Edit: I just learned the Azure central region failure wasn't related to the larger event - and we weren't impacted by the crowd strike issue - I didn't know it was two different things. So my second part of the comment is irrelevant.

thundershart · on July 21, 2024

Oh, I'd missed point #3 somehow. If individual consumers weren't even given the opportunity to test this, whether by policy or by bug, then ... yeesh. Even worse than I'd thought.

Exactly which team owns the testing is probably left up to each individual company to determine. But ultimately, if you have a team of admins supporting the production deployment of the machines that enable your business, then someone's responsible for ensuring the availability of those machines. Given how impactful this CrowdStrike incident was, maybe these kinds of third-party auto-update postures need to be reviewed and potentially brought back into the fold of admin-reviewed updates.
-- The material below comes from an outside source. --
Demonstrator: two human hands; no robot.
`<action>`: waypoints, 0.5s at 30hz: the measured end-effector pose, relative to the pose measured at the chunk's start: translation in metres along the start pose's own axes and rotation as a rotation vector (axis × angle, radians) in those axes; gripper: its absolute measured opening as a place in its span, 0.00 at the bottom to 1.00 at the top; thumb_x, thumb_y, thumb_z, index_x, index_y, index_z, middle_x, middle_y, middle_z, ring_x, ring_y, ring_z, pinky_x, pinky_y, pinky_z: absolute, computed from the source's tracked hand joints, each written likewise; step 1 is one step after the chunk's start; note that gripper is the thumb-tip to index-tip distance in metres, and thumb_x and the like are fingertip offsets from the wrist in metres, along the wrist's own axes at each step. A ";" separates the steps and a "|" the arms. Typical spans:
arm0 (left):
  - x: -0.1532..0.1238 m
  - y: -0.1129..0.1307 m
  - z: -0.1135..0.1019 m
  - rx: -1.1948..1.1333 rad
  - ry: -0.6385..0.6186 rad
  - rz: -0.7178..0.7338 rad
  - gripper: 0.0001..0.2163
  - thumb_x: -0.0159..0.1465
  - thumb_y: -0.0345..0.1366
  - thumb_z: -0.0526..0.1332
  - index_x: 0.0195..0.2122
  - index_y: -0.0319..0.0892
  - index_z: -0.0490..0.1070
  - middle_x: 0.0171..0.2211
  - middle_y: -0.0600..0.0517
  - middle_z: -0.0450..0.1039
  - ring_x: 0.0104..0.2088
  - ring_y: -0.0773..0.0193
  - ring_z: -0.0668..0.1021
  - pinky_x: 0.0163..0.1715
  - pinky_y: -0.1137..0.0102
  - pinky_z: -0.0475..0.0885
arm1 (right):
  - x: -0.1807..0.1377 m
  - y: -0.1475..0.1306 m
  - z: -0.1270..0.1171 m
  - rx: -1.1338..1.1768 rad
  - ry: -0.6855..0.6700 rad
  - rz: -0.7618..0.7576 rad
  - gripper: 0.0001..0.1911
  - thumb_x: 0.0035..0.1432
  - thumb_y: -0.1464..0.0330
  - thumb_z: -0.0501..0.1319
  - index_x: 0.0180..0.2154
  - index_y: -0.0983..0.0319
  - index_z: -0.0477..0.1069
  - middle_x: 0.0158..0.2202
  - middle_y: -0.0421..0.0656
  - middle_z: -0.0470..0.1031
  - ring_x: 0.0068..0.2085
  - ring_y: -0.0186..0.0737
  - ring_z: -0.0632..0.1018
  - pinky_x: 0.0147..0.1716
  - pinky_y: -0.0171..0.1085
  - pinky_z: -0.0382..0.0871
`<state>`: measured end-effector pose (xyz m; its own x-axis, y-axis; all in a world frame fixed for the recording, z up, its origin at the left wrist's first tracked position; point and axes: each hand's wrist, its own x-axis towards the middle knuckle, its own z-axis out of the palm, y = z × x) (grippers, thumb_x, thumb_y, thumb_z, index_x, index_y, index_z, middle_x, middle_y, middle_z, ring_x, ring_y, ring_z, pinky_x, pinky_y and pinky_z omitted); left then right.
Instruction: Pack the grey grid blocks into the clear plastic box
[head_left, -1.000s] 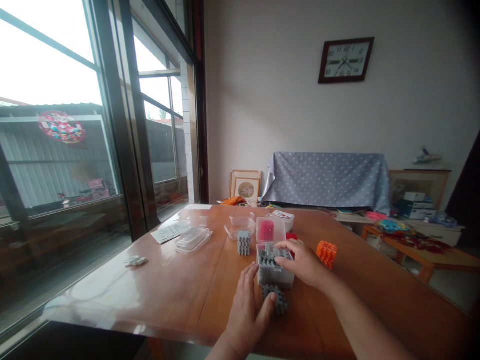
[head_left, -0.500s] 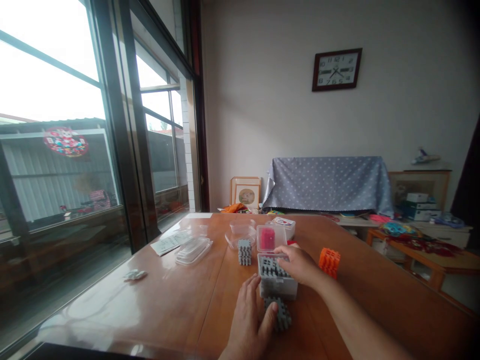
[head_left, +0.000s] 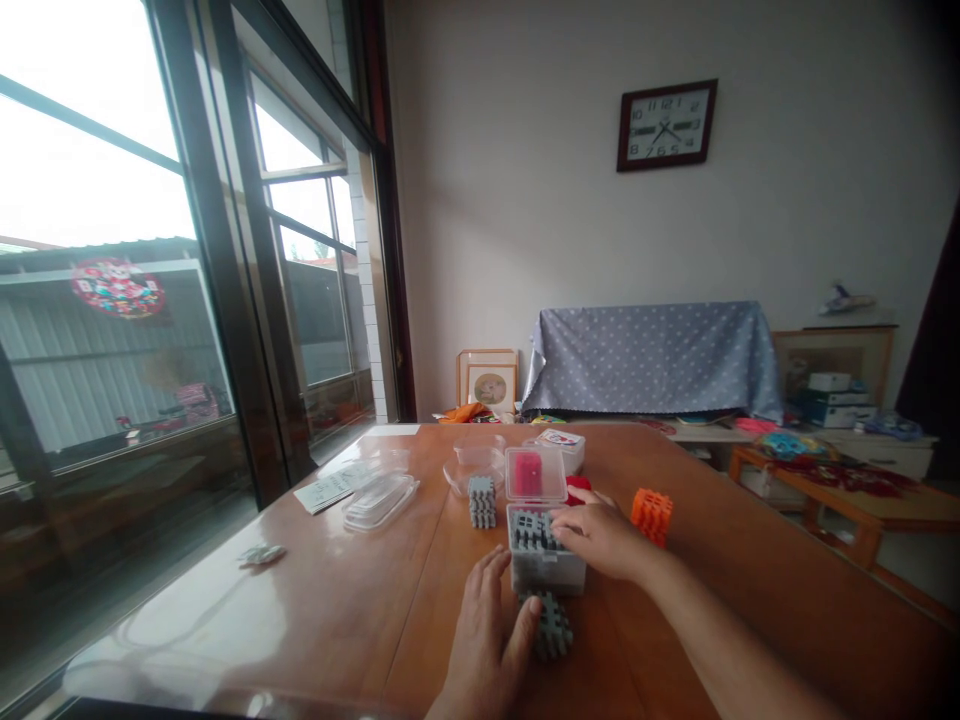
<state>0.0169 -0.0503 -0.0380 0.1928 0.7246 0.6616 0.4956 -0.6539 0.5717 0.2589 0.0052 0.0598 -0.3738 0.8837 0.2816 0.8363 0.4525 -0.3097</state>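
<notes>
An open clear plastic box (head_left: 547,574) stands in front of me, with grey interlocking blocks (head_left: 534,530) inside. My right hand (head_left: 604,532) reaches over its right rim, fingers stretched out and their tips at the grey blocks. Whether a piece lies under those fingertips is hidden. My left hand (head_left: 487,630) rests on the table at the box's near left corner, fingers extended and thumb apart. Its thumb tip is at a loose stack of grey blocks (head_left: 553,628) in front of the box. Another grey stack (head_left: 482,502) stands to the box's left.
Orange blocks (head_left: 651,517) stand to the right on the wooden table (head_left: 337,620). Behind the box, its raised lid (head_left: 555,484) shows red blocks (head_left: 527,473). Clear containers (head_left: 380,500), a paper sheet (head_left: 326,492) and a crumpled packet (head_left: 261,556) lie leftward.
The view has shifted slightly, moving everything a little left. My right fingers have shifted slightly at the box's rim, lying lower over the grey blocks. My left hand stays by the loose stack.
</notes>
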 end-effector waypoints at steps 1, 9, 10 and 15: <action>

volkl48 · on July 21, 2024

It's not an option. While the admins at the customer have the ability to control when/how revisions of the client software go out (and this, can + generally do their own testing, can decide to stay one rev back as default, etc), there is no control over updates to the kind of update/definition files that were the primary cause here.

Which is also why you see every single customer affected - what you are suggesting is simply not an available thing to do at present for them.

At least for now - I imagine that some kind of staggered/slowed/ringed option will have to be implemented in the future if they want to retain customers.